A Female Case of Goldenhar Syndrome with Mandibular Hypoplasia and Aural Involvement
F. Ferrari
Department of Biotechnological and Applied Clinical Sciences, University of L’Aquila, L’Aquila, Italy
F. D’Orazio
Department of Biotechnological and Applied Clinical Sciences, University of L’Aquila, L’Aquila, Italy
L. Patriarca
Department of Biotechnological and Applied Clinical Sciences, University of L’Aquila, L’Aquila, Italy
A. Piccorossi
Pediatric and Neonatal Unit, S. Salvatore Hospital, L’Aquila, Italy
S. Di Fabio
Pediatric and Neonatal Unit, S. Salvatore Hospital, L’Aquila, Italy
A. Barile
Department of Biotechnological and Applied Clinical Sciences, University of L’Aquila, L’Aquila, Italy
E. Di Cesare
Department of Biotechnological and Applied Clinical Sciences, University of L’Aquila, L’Aquila, Italy
A. Splendiani *
Department of Biotechnological and Applied Clinical Sciences, University of L’Aquila, L’Aquila, Italy
*Author to whom correspondence should be addressed.
Abstract
Goldenhar syndrome (GS) is a poly-malformation syndrome, also defined as oculo-auricolo-vertebral dysplasia with hemifacial microsomia.
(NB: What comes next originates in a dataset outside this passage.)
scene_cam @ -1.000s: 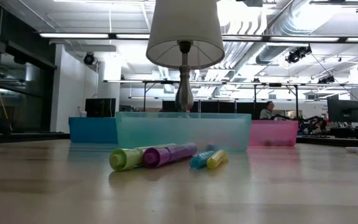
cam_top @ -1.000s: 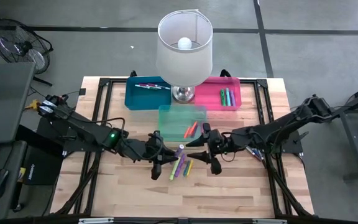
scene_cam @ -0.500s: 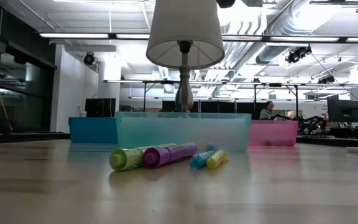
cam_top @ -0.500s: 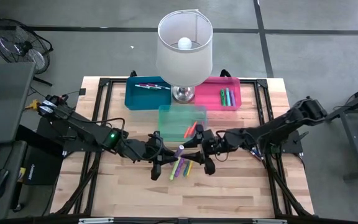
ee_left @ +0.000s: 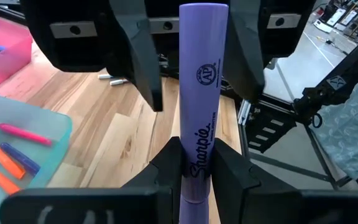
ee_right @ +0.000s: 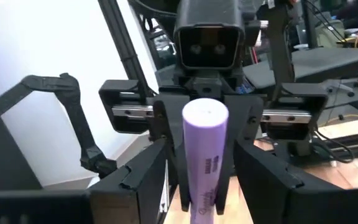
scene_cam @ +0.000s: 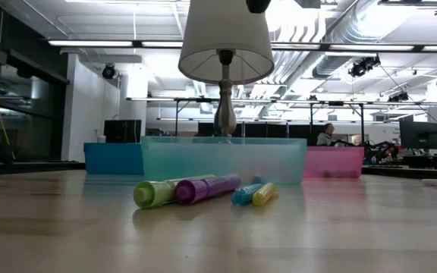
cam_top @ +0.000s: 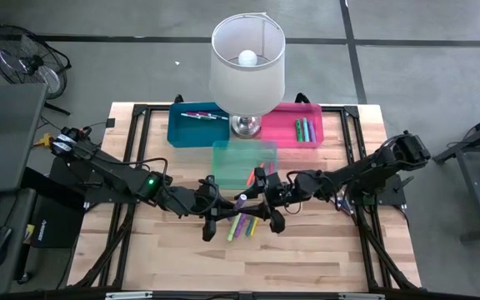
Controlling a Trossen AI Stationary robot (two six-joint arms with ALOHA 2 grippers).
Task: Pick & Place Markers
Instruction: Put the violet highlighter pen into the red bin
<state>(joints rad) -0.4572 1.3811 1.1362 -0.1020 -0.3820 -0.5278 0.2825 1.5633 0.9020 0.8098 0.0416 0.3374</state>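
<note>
My left gripper (ee_left: pixel 197 163) is shut on a purple marker (ee_left: pixel 202 74), held in the air over the table's middle (cam_top: pixel 242 201). My right gripper (ee_right: pixel 204 177) faces it from the right, open, with its fingers (ee_left: pixel 137 56) on either side of the marker's free end (ee_right: pixel 206 118); I cannot tell whether they touch it. Green (scene_cam: pixel 154 193), purple (scene_cam: pixel 207 187), blue (scene_cam: pixel 243 195) and yellow (scene_cam: pixel 265 194) markers lie on the table below, in front of the teal bin (cam_top: pixel 244 161). My left gripper pinches the purple marker's barrel near its back end (ee_left: pixel 195 163) between its two fingers. The fingers come from the table's left, nearly level, and the marker sticks out forward along them. It is lifted clear of the table.
A lamp (cam_top: pixel 248 62) stands at the far middle between a blue bin (cam_top: pixel 197 125) and a pink bin (cam_top: pixel 294 125), both holding markers. The teal bin in front of the lamp holds orange and pink markers (ee_left: pixel 17 146). Bare wood lies along the near edge.
My right gripper has moved toward the table's left and a little down, up to my left gripper, and its open fingers now flank the purple marker's free end. The marker has stayed where it was.
</note>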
It is a rare congenital defect involving first and second branchial arches. The aetiology is not known. The most supported hypothesis is based on the abnormal embryonic vascular supply after mesodermal migration. Autosomal dominant, autosomal recessive and multifactorial modes of inheritance have been reported. We report the case of a female neonate affected by hemifacial microsomia and presence of pre-auricular tragi. Patients were subjected to computed tomography scan and MRI that revealed a mandibular unilateral hypoplasia without association of skeleton, brain and ocular alteration. The purpose of our study was to define the important role of the CT and MRI in the diagnosis of this poly-marformation syndrome.
Keywords: Goldenhar syndrome (GS), magnetic resonance, computed tomography, oculo-auriculo-vertebral dysplasia, hemifacial microsomia, pre-auricular tragi.